J.C. Penney prospers as others struggle

? J.C. Penney Co. Inc. continues to sparkle while the competing mid-tier department stores of retailer Saks Inc. are languishing.

J.C. Penney, helped by strong sales of spring merchandise and its robust online business, said Tuesday its first-quarter earnings quadrupled, beating estimates and upgrading its outlook.

But Saks, which is selling its mid-level Proffitt’s and McRae’s department stores, had a lower-than-expected profit for the first quarter as its moderate price department-store business continues to struggle.

Shares of J.C. Penney rose $1.52, or 3.2 percent, to close Tuesday at $49.35 on the New York Stock Exchange.
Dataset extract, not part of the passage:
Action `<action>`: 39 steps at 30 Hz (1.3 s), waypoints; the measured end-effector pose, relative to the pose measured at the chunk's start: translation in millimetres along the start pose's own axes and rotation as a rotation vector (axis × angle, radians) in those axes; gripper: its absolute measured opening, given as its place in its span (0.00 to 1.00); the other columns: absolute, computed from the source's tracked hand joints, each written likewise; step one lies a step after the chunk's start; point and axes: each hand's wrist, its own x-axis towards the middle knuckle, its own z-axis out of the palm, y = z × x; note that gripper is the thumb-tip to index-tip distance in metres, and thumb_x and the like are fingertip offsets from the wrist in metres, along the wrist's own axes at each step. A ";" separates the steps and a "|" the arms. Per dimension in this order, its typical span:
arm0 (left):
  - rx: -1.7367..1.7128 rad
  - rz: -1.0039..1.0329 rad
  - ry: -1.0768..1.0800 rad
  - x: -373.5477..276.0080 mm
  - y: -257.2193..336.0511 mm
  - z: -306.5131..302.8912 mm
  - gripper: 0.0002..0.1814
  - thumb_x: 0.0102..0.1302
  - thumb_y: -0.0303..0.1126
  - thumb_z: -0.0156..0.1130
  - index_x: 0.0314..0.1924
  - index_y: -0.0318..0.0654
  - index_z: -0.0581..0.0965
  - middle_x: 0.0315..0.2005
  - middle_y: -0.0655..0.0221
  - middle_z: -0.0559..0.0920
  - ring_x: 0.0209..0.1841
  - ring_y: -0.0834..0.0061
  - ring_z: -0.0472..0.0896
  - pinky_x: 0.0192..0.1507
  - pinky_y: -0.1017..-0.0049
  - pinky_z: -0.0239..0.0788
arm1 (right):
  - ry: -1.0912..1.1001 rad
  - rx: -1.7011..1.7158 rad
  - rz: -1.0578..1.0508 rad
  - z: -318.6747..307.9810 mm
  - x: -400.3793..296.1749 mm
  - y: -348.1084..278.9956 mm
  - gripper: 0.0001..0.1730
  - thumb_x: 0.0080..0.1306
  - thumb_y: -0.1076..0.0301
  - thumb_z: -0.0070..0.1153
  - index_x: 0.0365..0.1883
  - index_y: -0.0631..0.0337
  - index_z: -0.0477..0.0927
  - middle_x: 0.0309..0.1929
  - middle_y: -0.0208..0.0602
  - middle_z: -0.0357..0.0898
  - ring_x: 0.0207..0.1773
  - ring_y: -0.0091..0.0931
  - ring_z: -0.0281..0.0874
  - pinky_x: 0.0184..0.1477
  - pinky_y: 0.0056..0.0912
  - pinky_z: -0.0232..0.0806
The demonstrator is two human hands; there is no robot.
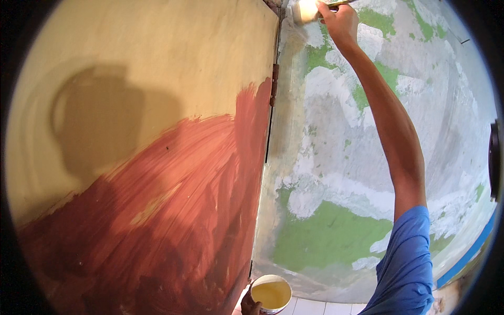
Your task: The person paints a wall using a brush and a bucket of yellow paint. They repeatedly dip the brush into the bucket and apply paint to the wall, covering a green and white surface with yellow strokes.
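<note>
At the top of the view my right hand (340, 21) grips a wide paintbrush (307, 12), its pale bristles against the wall (346, 157) close to the door edge. The arm is stretched far up, and part of the brush handle lies beyond the frame. Low in the picture, my left hand (251, 305) holds a round container (290, 291) by its side, the thumb near the rim. Pale yellow liquid (271, 295) stands inside it. The wall is patchy, with green paint, white filler and bare grey areas.
On the left is a door panel (177, 39), yellowish above, with streaky red-brown paint (177, 228) below. A rusty hinge (274, 84) sits along its edge beside a narrow dark gap. White floor tiles (313, 306) show at the bottom. A dark object (494, 161) is at the far right.
</note>
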 end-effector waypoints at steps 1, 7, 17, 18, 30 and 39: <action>-0.005 -0.003 0.000 1.3 -0.2 0.7 0.40 0.47 0.18 0.67 0.66 0.33 0.73 0.63 0.61 0.80 0.68 0.66 0.75 0.73 0.64 0.59 | -0.025 0.105 0.113 -1.3 2.9 -6.5 0.16 0.63 0.62 0.61 0.22 0.66 0.84 0.21 0.44 0.83 0.25 0.35 0.82 0.31 0.37 0.72; -0.021 -0.012 -0.003 3.5 0.2 0.4 0.40 0.47 0.18 0.67 0.66 0.33 0.73 0.63 0.61 0.80 0.68 0.66 0.75 0.73 0.64 0.59 | 0.017 0.362 0.307 20.7 -17.8 -3.6 0.24 0.65 0.62 0.60 0.12 0.68 0.77 0.13 0.33 0.76 0.17 0.26 0.72 0.27 0.34 0.66; -0.045 -0.028 -0.011 -2.0 1.1 0.6 0.40 0.47 0.17 0.66 0.66 0.33 0.73 0.63 0.62 0.80 0.67 0.66 0.75 0.72 0.64 0.60 | 0.055 0.204 0.142 14.4 -23.1 -9.9 0.21 0.61 0.55 0.63 0.30 0.70 0.84 0.24 0.42 0.85 0.28 0.32 0.84 0.31 0.39 0.73; -0.046 -0.029 -0.005 -2.6 1.0 -1.0 0.40 0.47 0.17 0.66 0.66 0.33 0.73 0.63 0.62 0.80 0.67 0.66 0.75 0.72 0.64 0.60 | -0.003 0.204 0.189 9.9 -27.1 -17.6 0.20 0.61 0.55 0.63 0.29 0.69 0.85 0.24 0.42 0.85 0.28 0.33 0.85 0.32 0.40 0.73; -0.060 -0.014 -0.019 3.7 4.9 -0.8 0.40 0.47 0.17 0.66 0.66 0.33 0.73 0.62 0.62 0.80 0.67 0.66 0.76 0.72 0.64 0.60 | -0.138 -0.205 -0.629 -9.8 -6.8 -4.1 0.17 0.68 0.64 0.65 0.55 0.48 0.86 0.50 0.29 0.88 0.41 0.33 0.87 0.42 0.34 0.80; -0.067 -0.031 -0.031 -2.5 3.2 1.7 0.40 0.47 0.17 0.65 0.66 0.33 0.73 0.62 0.62 0.81 0.66 0.65 0.76 0.72 0.63 0.60 | -0.356 -0.338 -0.967 -8.2 -67.6 -4.4 0.18 0.65 0.71 0.59 0.54 0.51 0.83 0.51 0.27 0.85 0.54 0.29 0.82 0.56 0.32 0.78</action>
J.C. Penney’s performance is a bright spot in the otherwise drooping mid-price sector, whose customers have been hit by higher gas prices and a weak job market. The tier has been squeezed by high-end players like Neiman Marcus Group Inc., whose well-heeled customers have been first to benefit from a recovery, and discounters like Target Corp. and Wal-Mart Stores Inc., which offer budget consumers low-price goods.

J.C. Penney’s earnings jumped to $172 million, or 63 cents per share, in the three months ended April 30. That compares with $41 million, or 13 cents per share, in the year-ago period. That beat by 2 cents the average estimate of analysts surveyed by Thomson Financial.

In a conference call with investors, Ken Hicks, president and chief merchandising officer, said that fashion and basic merchandise sold well. The retailer has done well with its own store brands, which will help build customer loyalty.

Hicks formerly lived in Lawrence while working as president of Payless ShoeSource in Topeka.